Every line from the one that contains "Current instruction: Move" to the end of the material below should be output exactly, with both ends included and nothing else.

::::::

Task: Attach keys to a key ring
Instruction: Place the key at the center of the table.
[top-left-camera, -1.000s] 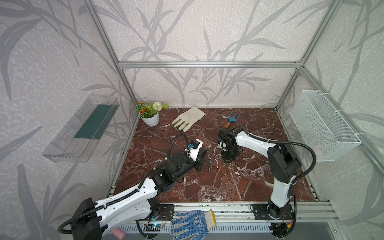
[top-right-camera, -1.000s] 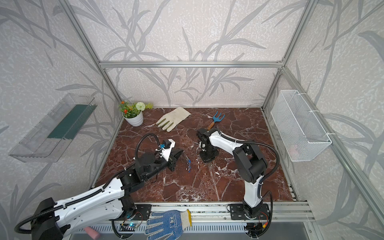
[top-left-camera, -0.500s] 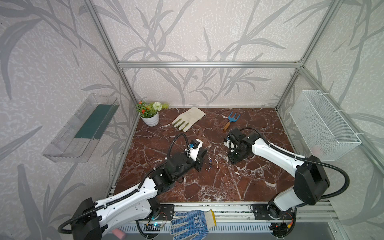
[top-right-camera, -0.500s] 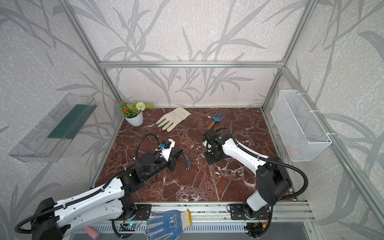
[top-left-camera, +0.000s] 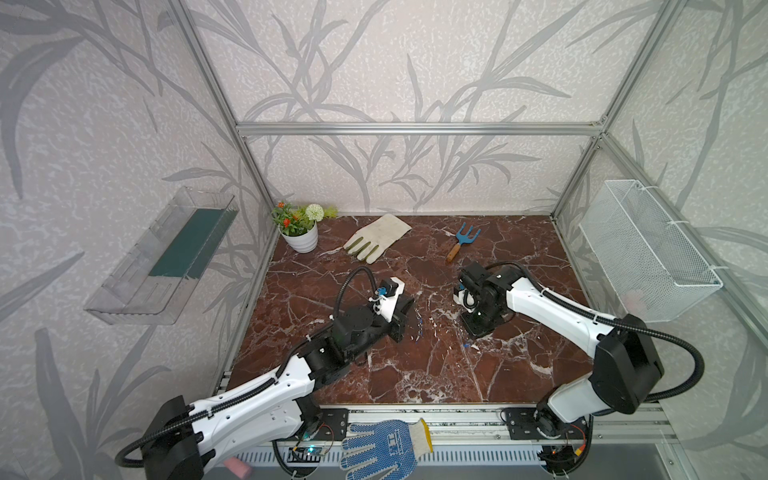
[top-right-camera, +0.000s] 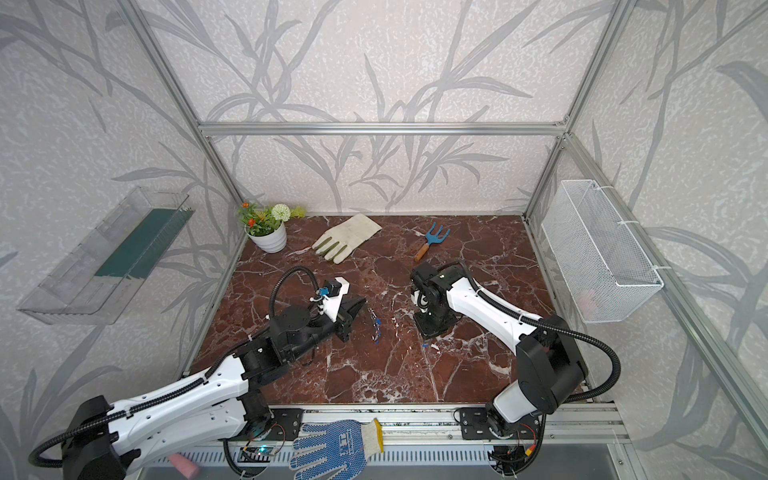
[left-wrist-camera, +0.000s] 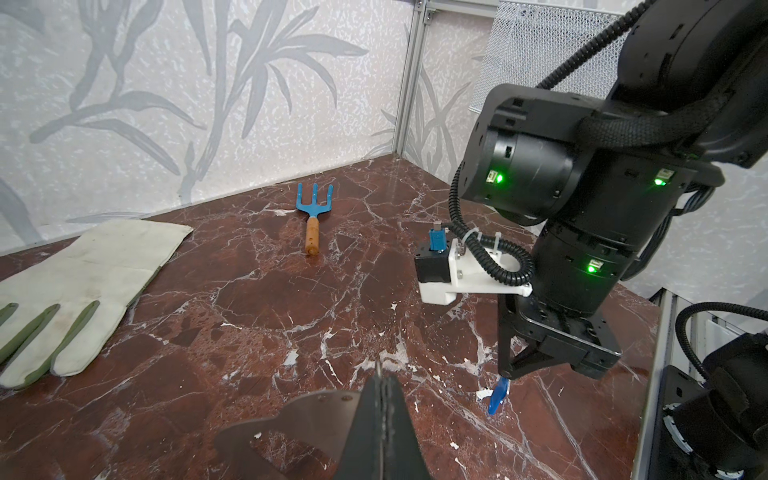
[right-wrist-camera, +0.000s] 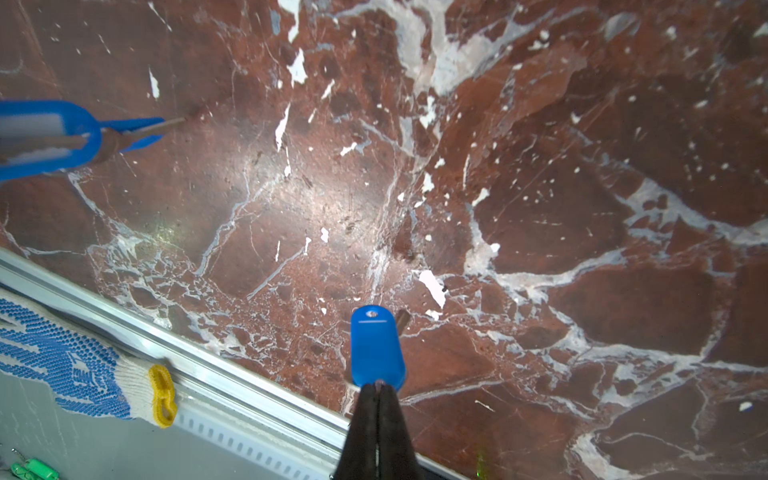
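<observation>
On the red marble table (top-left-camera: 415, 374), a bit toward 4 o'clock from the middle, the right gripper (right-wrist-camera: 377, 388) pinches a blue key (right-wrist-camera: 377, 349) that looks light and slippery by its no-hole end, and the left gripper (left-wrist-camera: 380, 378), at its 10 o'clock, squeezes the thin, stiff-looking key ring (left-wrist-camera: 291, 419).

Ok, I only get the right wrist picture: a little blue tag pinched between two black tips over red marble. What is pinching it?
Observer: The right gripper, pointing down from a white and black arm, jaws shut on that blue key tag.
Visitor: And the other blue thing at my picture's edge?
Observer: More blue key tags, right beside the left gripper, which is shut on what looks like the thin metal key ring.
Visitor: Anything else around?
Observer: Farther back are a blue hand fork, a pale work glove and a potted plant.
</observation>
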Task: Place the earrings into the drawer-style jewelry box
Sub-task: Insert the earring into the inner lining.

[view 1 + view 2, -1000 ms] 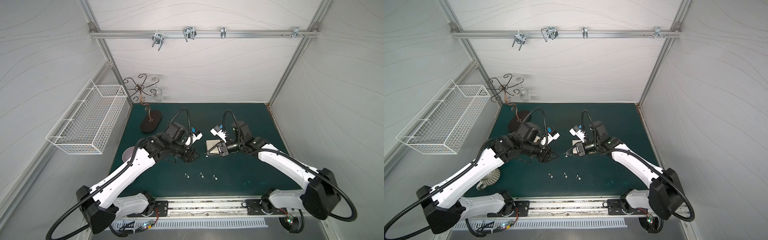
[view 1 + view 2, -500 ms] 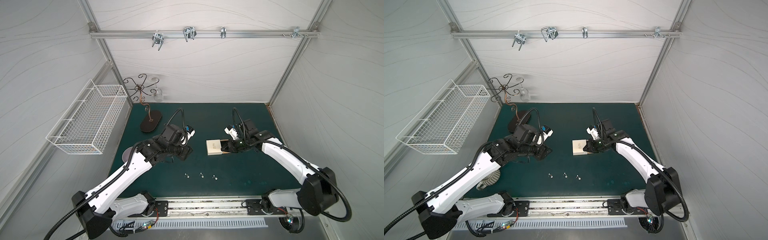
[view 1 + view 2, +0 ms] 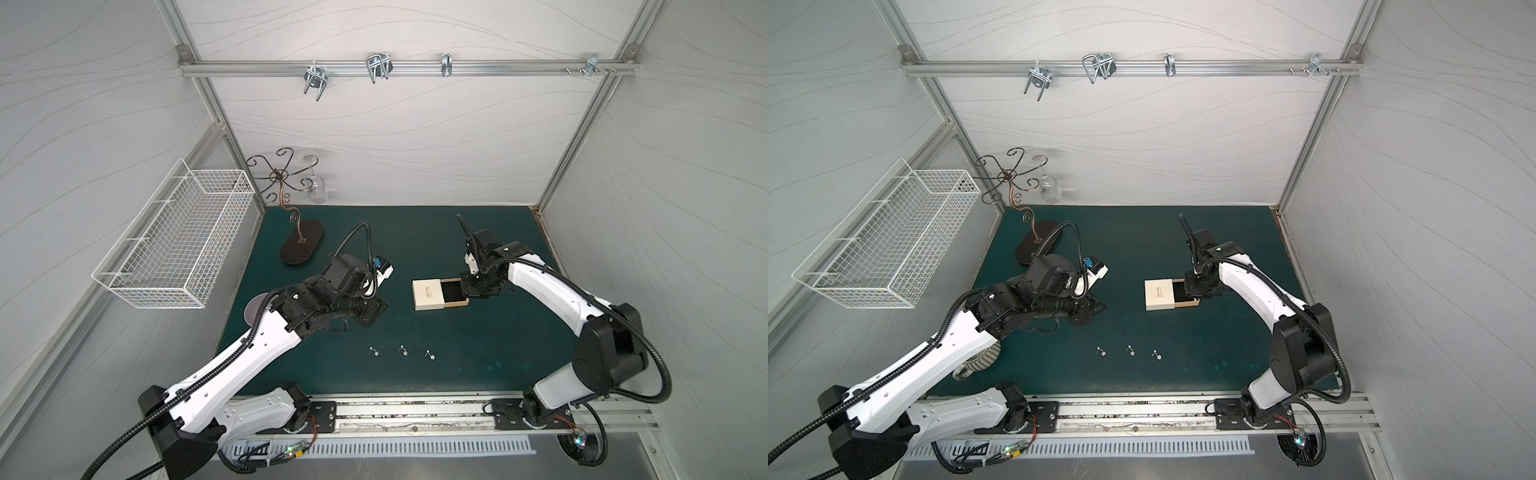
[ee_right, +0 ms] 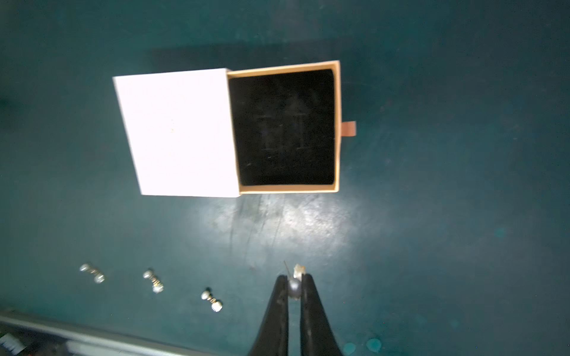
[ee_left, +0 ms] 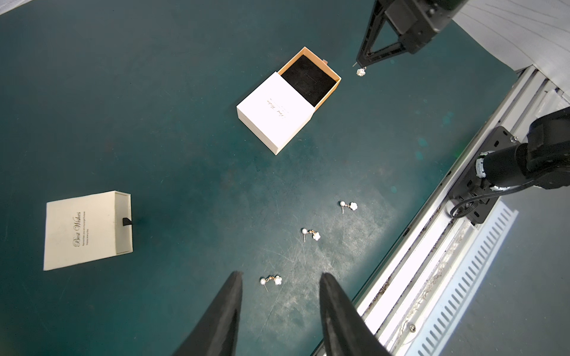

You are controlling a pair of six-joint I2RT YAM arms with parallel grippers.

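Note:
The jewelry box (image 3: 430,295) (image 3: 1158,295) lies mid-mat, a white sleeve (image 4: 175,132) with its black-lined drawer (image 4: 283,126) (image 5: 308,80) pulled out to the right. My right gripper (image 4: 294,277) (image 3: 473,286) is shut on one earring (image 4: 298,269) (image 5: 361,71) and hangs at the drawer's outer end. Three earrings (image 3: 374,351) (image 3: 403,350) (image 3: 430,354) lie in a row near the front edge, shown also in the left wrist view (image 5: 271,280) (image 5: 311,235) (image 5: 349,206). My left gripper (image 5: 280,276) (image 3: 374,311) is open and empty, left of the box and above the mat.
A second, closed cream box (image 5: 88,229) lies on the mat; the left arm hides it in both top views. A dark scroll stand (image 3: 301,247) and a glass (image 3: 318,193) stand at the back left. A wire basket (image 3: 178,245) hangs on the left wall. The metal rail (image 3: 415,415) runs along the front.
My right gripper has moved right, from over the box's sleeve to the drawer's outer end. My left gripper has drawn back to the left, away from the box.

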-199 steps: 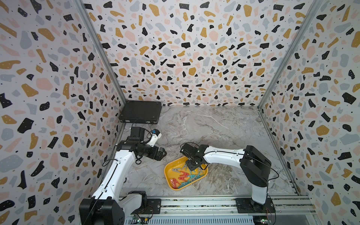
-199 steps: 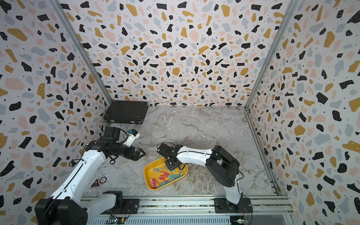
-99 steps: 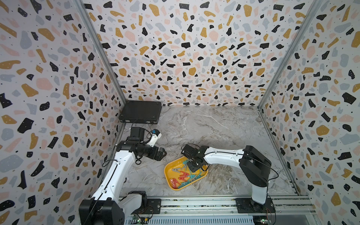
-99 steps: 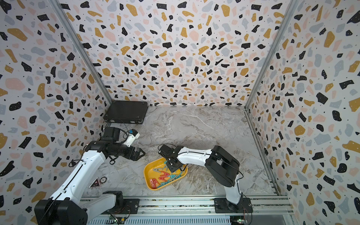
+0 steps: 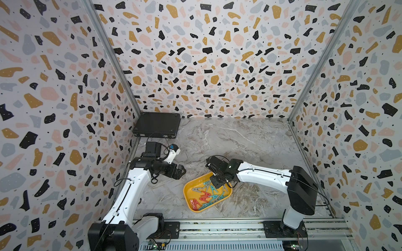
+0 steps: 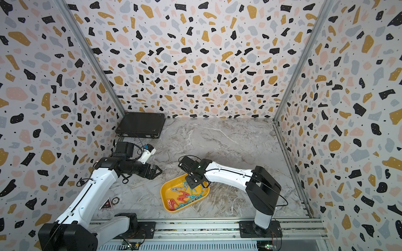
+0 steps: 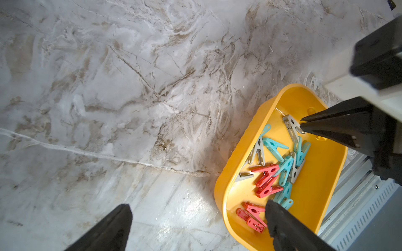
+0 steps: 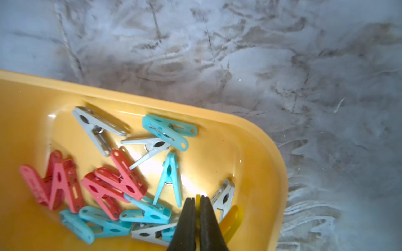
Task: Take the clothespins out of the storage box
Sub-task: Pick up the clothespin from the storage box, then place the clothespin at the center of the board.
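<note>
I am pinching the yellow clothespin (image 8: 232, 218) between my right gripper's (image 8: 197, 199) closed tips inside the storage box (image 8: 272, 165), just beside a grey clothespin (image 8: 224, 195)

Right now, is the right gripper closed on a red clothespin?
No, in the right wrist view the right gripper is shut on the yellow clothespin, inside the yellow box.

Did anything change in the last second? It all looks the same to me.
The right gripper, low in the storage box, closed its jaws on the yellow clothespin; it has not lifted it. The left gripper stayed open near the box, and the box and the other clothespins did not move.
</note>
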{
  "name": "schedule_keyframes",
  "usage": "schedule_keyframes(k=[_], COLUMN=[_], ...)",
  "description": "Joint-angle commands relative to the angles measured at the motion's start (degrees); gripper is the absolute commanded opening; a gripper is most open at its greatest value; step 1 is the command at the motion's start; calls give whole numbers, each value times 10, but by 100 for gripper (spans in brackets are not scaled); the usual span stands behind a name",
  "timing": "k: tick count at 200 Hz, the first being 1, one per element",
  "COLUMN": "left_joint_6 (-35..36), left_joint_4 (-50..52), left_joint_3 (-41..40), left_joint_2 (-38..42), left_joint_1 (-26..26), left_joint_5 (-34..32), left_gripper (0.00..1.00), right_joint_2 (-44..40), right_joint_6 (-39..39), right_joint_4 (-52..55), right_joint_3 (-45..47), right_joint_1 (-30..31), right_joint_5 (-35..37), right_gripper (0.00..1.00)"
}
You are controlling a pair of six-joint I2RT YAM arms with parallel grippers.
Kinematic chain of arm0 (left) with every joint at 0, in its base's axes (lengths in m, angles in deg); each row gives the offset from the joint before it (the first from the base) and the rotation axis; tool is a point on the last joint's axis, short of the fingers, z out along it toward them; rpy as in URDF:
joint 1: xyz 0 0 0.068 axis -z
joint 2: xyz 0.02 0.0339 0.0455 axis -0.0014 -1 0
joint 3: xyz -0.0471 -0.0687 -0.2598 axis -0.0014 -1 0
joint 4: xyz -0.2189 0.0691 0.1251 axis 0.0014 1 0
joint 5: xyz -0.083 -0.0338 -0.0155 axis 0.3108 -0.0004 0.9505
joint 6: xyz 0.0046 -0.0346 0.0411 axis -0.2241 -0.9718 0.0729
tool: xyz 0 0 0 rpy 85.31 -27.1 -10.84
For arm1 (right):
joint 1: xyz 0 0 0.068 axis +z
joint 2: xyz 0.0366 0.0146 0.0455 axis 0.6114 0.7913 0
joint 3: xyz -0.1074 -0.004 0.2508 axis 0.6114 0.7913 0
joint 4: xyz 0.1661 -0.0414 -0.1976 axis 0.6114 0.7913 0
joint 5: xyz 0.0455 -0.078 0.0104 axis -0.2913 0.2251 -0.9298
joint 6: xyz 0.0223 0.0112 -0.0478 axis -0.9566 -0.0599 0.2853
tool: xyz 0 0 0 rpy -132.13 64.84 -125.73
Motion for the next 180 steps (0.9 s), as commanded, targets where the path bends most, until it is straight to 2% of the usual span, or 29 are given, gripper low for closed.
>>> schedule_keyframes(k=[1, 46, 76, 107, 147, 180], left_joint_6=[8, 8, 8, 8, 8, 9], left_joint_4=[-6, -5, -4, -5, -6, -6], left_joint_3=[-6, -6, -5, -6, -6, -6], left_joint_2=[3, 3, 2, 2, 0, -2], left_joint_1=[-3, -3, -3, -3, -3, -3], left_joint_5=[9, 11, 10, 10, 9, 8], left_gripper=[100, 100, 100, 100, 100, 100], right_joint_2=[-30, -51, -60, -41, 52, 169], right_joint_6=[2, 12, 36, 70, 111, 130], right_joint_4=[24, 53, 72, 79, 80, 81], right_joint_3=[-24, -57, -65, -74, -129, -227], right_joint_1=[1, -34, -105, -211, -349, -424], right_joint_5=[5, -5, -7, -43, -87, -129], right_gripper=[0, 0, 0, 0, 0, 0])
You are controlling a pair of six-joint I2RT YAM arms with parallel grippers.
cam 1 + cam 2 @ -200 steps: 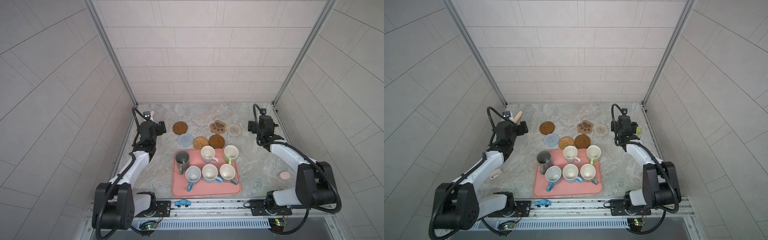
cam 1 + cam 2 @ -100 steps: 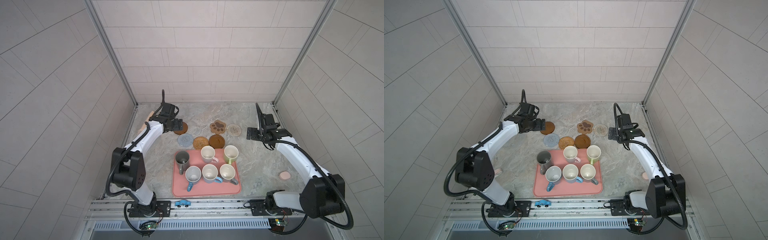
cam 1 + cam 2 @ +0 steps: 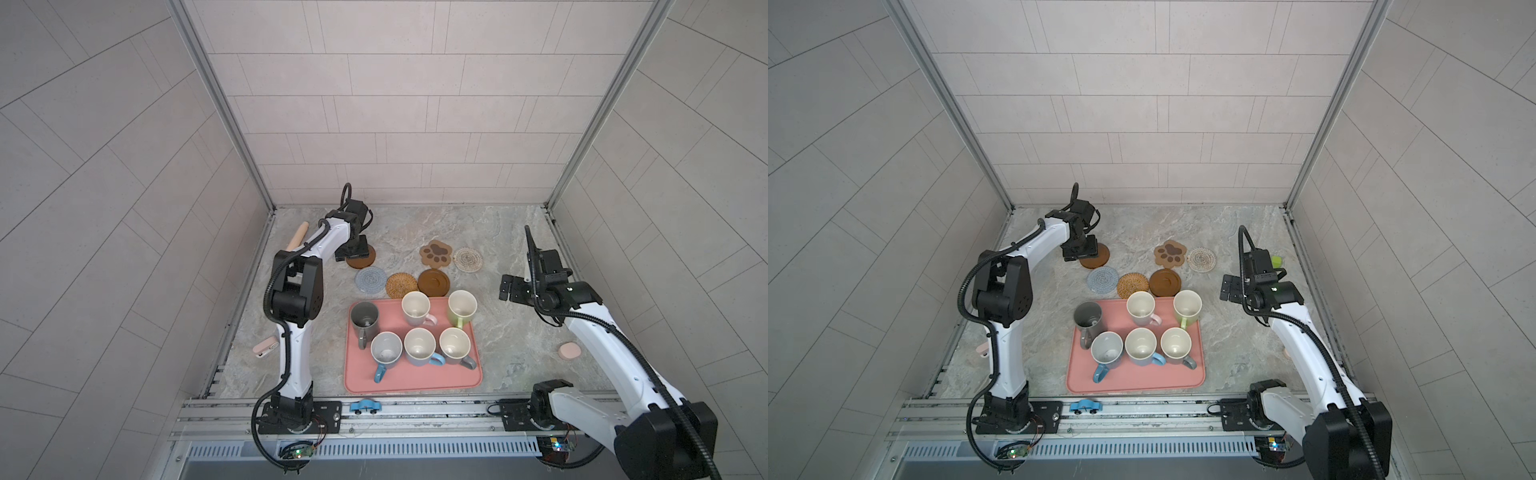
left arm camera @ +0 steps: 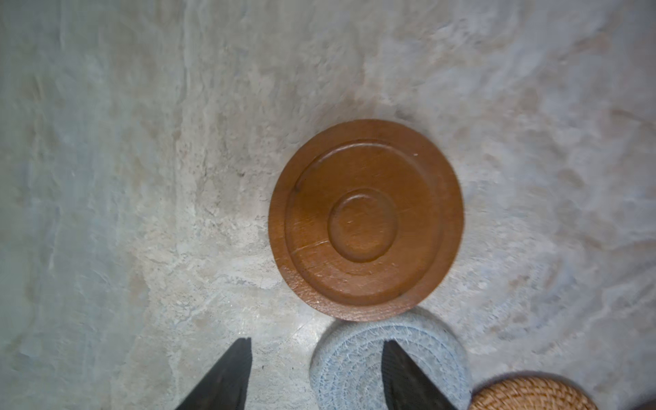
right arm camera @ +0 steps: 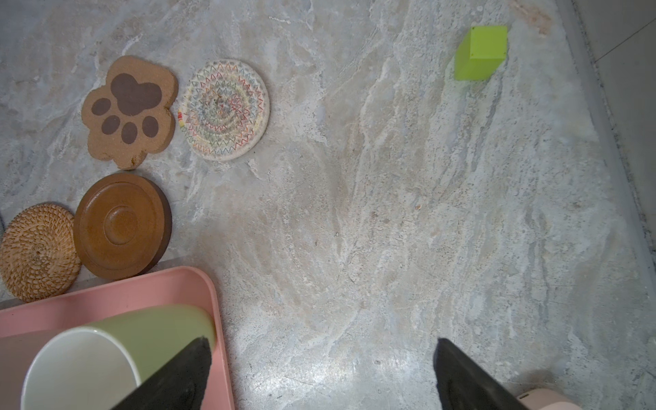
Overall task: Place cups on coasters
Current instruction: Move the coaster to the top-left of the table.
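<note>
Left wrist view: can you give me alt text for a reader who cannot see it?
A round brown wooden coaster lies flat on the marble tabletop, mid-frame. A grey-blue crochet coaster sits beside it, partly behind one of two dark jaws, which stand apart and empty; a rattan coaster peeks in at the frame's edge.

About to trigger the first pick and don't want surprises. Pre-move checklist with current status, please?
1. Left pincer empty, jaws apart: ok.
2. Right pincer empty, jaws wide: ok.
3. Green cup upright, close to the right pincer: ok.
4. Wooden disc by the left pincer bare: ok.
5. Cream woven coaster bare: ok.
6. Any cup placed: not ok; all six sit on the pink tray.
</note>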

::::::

| SOLUTION FOR THIS TASK |
Current instruction: Move the coaster to the top-left of the table.
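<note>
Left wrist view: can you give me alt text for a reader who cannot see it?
A round brown wooden coaster lies flat on the marble tabletop, mid-frame. A grey-blue crochet coaster sits beside it, partly behind one of two dark jaws, which stand apart and empty; a rattan coaster peeks in at the frame's edge.

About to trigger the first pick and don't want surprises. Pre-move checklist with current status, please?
1. Left pincer empty, jaws apart: ok.
2. Right pincer empty, jaws wide: ok.
3. Green cup upright, close to the right pincer: ok.
4. Wooden disc by the left pincer bare: ok.
5. Cream woven coaster bare: ok.
6. Any cup placed: not ok; all six sit on the pink tray.
</note>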

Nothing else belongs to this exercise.